TikTok, the explosively popular Chinese social media platform, may be approaching the upper limits of its global popularity. The platform launched in 2016 as a lip-syncing app called Musical.ly before being acquired by ByteDance, now the world’s most valuable startup. Following an international launch in 2017 and an official rebranding, TikTok has since expanded into a unique hybrid somewhere between Vine and YouTube that’s captured the cultural zeitgeist among teenage smartphone owners in unprecedented fashion.
In the two and a half years since it launched outside China, TikTok has seen astounding growth, adding more than 500 million users so far this year and closing in on 1.5 billion users in total. But according to new data from mobile analytics firm SensorTower, TikTok just experienced its first ever growth slowdown on a quarterly basis.

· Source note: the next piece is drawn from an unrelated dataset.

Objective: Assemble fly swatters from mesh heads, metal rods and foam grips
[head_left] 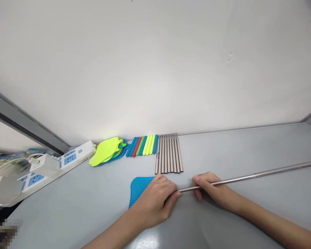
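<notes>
Metal rod (238,178), stepped from thin to thick, runs crosswise above the grey counter (223,148), its thin end towards the person's left and its thick part slanting a little backwards, out of sight past the right edge. The left hand (158,197) is closed, thumb against bent fingers, around that thin end; beside it, a blue perforated panel (139,188) shows from behind the knuckles, on the side away from the rod. So the left hand is the nearer one to the panel, though the place where the two pieces face each other is hidden by the fingers. The right hand (220,190) curls more loosely round the rod farther along, thumb over it, fingertips lowered. Behind the hands, towards the counter's back edge, lie a row of metal tubes (168,155), coloured grips (145,145) and a stack of mesh panels (105,152).
</notes>
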### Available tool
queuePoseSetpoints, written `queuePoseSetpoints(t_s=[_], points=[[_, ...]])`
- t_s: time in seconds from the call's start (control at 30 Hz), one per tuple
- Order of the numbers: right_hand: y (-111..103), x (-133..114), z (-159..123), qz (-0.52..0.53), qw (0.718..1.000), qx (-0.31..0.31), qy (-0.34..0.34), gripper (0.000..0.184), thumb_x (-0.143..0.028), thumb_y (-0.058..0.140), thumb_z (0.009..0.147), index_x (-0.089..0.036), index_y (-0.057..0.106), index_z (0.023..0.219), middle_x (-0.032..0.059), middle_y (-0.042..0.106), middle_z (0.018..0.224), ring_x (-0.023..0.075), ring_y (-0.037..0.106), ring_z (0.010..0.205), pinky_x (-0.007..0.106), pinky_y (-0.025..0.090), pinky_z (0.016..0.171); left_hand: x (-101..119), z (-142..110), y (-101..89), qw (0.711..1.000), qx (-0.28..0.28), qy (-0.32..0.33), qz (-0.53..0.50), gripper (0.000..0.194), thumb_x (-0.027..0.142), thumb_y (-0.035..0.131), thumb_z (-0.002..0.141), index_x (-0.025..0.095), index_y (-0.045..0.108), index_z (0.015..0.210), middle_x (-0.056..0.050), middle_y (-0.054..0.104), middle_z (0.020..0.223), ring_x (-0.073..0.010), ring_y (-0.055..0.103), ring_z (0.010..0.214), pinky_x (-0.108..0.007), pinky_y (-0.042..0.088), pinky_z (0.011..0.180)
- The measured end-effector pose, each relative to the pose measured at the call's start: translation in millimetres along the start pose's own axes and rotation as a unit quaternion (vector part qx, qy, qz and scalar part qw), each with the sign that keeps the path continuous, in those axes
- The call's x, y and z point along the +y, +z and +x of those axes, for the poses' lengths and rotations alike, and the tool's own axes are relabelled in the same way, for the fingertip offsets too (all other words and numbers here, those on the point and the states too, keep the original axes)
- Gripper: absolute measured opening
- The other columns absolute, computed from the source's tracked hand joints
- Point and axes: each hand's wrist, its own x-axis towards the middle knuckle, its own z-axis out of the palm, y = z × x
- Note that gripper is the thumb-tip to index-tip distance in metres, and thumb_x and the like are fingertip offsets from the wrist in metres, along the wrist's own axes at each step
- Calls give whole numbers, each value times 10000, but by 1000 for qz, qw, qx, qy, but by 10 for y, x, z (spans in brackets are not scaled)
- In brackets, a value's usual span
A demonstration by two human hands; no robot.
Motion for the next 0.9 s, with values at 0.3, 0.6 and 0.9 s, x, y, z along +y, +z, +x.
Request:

The number of first-time downloads in the quarter that ended September 30th came in at 177 million, a four percent decline from this time a year ago. That drop in user growth may be related to a pullback in Facebook ad spending, Bloomberg reports. TikTok has gained a bulk of its new users in the US by advertising itself using app install ads on Facebook, but it’s not spending as much as it once did. The growth of its US user base has slowed dramatically as a result.

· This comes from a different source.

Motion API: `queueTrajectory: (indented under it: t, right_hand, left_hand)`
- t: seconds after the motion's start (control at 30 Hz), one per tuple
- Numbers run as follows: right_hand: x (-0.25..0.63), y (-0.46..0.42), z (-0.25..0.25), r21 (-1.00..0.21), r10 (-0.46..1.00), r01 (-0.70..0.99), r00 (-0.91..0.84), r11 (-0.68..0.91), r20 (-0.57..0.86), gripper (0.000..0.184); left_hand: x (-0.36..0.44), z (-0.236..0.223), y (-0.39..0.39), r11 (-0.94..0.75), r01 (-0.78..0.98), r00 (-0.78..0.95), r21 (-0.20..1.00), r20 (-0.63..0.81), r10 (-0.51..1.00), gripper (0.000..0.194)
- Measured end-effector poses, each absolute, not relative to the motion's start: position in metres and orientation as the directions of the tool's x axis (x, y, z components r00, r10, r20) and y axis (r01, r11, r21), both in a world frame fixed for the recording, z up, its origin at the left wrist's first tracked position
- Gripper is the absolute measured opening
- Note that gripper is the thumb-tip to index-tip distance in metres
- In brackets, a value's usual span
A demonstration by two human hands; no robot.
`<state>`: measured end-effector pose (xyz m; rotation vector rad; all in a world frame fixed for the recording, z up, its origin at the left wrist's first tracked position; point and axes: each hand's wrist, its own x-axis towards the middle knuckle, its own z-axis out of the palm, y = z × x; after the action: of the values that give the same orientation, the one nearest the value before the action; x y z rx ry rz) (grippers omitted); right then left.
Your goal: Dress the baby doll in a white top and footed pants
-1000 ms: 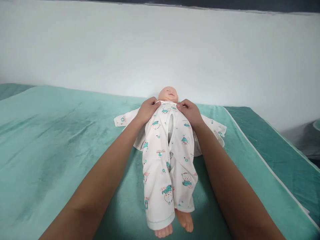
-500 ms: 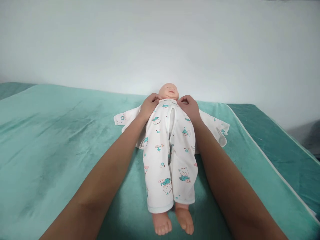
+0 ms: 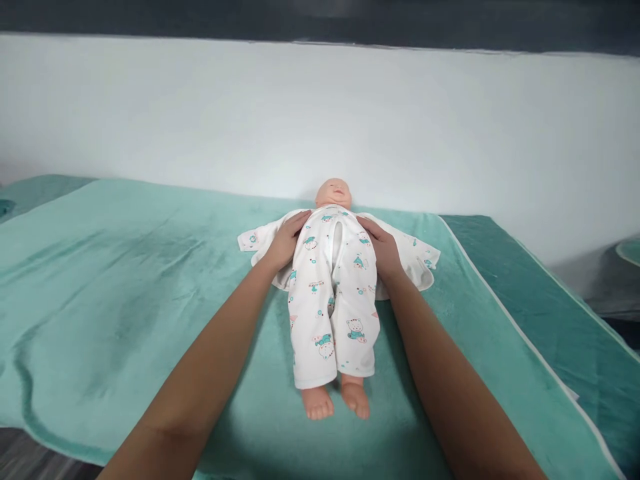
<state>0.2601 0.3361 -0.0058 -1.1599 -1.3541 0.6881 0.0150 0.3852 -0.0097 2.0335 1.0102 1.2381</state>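
Mid-frame: white printed fabric trousers (image 3: 313, 300) chest-high on pink plastic doll (image 3: 334, 193), seemingly done; matching white long-sleeved top (image 3: 409, 248) beneath, unclosed. Left hand (image 3: 287, 240), right hand (image 3: 383, 249) flank trousers; grip unclear.

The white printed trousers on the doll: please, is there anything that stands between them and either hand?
Nothing visible does. The left hand lies against one side of the trousers, the right hand against the other. The jacket spreads out on both sides, but does not visibly cover the trousers.
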Motion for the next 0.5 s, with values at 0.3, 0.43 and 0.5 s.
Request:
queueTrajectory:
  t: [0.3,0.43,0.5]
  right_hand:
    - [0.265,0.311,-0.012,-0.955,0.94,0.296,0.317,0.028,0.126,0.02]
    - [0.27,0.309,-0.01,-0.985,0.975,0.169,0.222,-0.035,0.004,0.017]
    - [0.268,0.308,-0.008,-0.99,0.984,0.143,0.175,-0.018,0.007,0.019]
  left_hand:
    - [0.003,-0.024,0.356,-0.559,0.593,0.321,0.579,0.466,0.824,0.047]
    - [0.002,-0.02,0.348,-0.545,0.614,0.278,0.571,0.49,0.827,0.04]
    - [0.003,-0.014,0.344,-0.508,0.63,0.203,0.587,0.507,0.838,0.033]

While TikTok remains a global phenomenon, slowing user growth on top of mounting challenges from lawmakers and criticism from competitors, including Facebook CEO Mark Zuckerberg, may prove to be roadblocks in ByteDance’s continued takeover of the social media landscape.
US politicians have been sharply critical of the company over concerns with how it handles user data, as well as for its alleged censorship of political content related to the ongoing Hong Kong protests and other issues deemed sensitive by the Chinese government. (TikTok denies that it censors content on behalf of Beijing.) The company now faces a US national security review, and just today it declined an offer to testify as part of a Senate Judiciary hearing on the tech industry’s ties to China.